Task goal ::
Within the entries below, find every line that has the string "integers", then copy it.

Entries taken from a collection
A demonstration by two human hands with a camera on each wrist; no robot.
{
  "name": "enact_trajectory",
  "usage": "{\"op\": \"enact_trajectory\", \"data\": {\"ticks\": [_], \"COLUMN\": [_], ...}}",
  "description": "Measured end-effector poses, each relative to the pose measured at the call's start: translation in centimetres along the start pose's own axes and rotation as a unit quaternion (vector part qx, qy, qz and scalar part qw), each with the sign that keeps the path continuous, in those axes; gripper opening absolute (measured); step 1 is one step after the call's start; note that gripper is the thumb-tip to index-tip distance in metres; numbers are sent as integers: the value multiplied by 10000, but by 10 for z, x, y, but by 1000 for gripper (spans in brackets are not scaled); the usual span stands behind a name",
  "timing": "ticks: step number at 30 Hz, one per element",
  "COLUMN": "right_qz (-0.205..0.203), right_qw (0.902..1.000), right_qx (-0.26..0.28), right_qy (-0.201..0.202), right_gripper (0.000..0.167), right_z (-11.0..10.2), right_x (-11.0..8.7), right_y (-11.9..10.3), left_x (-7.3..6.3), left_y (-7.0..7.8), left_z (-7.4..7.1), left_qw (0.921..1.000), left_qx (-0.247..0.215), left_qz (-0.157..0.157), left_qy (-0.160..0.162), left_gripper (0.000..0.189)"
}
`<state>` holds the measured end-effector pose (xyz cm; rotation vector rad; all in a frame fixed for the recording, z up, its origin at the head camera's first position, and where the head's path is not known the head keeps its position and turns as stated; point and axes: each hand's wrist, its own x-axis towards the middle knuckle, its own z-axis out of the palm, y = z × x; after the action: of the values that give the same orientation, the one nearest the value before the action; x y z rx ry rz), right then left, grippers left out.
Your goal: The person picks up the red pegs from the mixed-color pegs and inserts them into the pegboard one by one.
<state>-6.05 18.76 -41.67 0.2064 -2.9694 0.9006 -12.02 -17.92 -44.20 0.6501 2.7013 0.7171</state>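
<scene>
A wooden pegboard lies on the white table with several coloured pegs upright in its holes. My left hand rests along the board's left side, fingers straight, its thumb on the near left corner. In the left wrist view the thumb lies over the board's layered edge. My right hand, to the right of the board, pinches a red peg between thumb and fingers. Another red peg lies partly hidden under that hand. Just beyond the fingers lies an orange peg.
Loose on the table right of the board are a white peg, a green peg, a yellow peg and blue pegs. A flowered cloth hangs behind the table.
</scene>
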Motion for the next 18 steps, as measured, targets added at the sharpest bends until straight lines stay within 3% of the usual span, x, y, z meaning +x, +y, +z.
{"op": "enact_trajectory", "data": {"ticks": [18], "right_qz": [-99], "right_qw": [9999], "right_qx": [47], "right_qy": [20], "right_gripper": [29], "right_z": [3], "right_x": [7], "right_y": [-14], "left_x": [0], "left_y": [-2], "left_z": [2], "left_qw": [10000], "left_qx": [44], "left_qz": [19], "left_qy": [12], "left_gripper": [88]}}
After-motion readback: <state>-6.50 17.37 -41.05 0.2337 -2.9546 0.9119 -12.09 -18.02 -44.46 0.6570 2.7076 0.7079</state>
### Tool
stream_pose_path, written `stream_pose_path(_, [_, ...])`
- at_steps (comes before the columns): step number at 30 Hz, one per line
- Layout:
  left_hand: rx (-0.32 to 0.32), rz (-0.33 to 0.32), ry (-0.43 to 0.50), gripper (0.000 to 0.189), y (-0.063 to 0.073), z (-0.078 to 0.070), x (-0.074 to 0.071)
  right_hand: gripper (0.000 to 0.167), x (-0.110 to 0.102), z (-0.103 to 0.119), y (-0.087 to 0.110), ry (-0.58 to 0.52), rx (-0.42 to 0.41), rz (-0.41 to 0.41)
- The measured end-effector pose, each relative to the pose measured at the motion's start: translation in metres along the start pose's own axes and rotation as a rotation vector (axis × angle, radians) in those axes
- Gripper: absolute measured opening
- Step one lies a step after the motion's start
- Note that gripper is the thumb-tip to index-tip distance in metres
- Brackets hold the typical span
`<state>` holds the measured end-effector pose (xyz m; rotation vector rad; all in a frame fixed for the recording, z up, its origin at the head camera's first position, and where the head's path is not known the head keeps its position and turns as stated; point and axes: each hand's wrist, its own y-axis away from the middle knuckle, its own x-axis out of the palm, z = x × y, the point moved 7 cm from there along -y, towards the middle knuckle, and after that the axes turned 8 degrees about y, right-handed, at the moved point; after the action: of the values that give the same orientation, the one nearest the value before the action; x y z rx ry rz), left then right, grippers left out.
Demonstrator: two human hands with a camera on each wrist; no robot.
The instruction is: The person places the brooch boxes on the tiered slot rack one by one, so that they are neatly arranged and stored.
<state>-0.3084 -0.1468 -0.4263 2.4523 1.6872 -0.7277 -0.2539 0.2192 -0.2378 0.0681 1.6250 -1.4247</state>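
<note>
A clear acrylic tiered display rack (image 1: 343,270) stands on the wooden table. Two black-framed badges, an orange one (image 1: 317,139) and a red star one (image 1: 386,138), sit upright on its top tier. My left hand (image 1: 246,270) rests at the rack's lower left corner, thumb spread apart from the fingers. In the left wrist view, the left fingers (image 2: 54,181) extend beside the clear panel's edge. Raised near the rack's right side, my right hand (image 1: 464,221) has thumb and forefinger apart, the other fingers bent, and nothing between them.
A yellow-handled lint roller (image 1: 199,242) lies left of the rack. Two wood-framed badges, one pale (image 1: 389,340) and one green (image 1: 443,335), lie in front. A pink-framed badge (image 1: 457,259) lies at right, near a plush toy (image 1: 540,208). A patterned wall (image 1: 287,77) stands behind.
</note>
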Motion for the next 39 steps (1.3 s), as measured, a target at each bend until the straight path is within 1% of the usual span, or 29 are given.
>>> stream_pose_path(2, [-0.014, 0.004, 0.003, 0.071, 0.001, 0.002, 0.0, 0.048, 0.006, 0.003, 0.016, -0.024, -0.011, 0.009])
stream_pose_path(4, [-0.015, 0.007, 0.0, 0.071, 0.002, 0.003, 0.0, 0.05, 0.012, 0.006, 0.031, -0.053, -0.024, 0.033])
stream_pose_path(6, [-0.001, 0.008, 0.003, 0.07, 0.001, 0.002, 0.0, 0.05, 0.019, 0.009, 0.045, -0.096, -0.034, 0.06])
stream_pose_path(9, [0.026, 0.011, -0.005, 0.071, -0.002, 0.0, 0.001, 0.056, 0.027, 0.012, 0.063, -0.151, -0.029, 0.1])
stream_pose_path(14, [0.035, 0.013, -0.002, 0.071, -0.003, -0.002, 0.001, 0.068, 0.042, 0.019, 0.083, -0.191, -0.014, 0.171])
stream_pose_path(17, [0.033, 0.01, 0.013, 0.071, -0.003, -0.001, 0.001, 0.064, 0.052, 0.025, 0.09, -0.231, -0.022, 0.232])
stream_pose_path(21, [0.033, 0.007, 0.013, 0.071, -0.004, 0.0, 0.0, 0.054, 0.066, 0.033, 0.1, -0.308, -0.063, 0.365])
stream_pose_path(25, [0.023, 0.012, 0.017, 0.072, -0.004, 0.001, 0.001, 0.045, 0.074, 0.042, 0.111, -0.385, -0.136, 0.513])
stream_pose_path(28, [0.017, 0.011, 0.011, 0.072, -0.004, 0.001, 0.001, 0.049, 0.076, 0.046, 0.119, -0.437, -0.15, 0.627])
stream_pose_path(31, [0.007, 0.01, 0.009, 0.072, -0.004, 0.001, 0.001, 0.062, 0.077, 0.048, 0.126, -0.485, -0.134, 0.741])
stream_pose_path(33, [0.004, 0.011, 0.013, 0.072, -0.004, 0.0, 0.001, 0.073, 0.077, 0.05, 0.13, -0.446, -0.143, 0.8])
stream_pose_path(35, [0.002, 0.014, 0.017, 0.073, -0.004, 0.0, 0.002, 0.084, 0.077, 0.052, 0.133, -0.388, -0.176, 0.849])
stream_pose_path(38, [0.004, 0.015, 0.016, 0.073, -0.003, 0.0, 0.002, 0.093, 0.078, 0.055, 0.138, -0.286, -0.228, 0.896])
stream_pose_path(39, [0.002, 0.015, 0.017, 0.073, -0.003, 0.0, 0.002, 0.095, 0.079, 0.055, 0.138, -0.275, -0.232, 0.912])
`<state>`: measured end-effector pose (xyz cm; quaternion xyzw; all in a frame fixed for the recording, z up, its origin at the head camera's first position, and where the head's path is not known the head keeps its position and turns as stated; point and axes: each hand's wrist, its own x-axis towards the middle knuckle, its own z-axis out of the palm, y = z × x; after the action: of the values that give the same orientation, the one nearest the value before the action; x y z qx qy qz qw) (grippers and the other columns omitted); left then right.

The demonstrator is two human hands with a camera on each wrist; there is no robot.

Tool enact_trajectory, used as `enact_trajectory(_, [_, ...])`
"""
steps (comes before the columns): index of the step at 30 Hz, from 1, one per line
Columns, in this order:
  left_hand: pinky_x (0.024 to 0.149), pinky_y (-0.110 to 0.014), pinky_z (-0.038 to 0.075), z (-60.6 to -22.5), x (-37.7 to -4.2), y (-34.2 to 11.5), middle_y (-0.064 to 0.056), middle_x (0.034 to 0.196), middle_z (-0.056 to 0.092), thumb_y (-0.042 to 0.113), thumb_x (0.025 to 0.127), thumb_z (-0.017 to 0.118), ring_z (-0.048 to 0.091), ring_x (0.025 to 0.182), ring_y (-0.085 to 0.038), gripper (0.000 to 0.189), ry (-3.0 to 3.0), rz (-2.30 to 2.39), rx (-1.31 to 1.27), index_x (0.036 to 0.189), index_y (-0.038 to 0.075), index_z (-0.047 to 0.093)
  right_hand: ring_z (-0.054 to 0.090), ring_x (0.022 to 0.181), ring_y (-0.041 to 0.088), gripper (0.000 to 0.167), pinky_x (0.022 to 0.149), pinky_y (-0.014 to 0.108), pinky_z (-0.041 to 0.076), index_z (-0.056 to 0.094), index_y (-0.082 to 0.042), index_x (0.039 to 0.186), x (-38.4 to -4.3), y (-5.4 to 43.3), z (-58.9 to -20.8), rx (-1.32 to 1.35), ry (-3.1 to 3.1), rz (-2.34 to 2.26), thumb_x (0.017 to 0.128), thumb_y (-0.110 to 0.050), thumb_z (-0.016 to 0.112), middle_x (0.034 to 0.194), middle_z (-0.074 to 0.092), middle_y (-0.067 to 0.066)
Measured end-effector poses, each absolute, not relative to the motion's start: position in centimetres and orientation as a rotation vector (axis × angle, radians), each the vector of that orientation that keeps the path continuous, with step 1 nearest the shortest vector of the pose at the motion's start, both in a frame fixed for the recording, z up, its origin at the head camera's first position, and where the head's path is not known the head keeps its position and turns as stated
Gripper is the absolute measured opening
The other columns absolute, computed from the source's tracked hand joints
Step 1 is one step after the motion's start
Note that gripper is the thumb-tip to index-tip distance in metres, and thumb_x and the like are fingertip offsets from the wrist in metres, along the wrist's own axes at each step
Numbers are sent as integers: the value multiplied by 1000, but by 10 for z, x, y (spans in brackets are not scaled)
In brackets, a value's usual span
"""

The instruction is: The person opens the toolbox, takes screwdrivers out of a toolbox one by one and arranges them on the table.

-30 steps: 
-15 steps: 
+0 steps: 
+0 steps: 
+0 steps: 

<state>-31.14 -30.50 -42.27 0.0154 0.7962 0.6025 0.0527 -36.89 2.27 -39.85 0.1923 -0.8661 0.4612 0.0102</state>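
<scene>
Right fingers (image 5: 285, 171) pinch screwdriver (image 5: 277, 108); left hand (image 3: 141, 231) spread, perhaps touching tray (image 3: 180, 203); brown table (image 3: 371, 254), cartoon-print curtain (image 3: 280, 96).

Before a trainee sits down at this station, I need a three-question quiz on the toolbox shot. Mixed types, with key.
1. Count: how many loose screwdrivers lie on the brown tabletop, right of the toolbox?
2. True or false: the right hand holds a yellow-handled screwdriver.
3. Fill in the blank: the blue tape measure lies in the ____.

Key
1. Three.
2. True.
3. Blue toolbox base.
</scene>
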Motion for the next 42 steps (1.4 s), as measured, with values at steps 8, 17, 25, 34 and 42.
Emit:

Result for this exercise ::
  "description": "Measured end-effector poses, each relative to the pose measured at the call's start: translation in centimetres along the start pose's own axes and rotation as a unit quaternion (vector part qx, qy, qz and scalar part qw), each with the sign that keeps the path continuous, in those axes; gripper opening absolute (measured); step 1 is one step after the call's start; note that gripper is the thumb-tip to index-tip distance in metres; numbers are sent as integers: the value multiplied by 10000, but by 10 for z, x, y, but by 1000 for gripper (spans in brackets are not scaled); the usual span stands behind a name",
Numbers are sent as integers: the value multiplied by 1000, but by 10 for z, x, y (spans in brackets are not scaled)

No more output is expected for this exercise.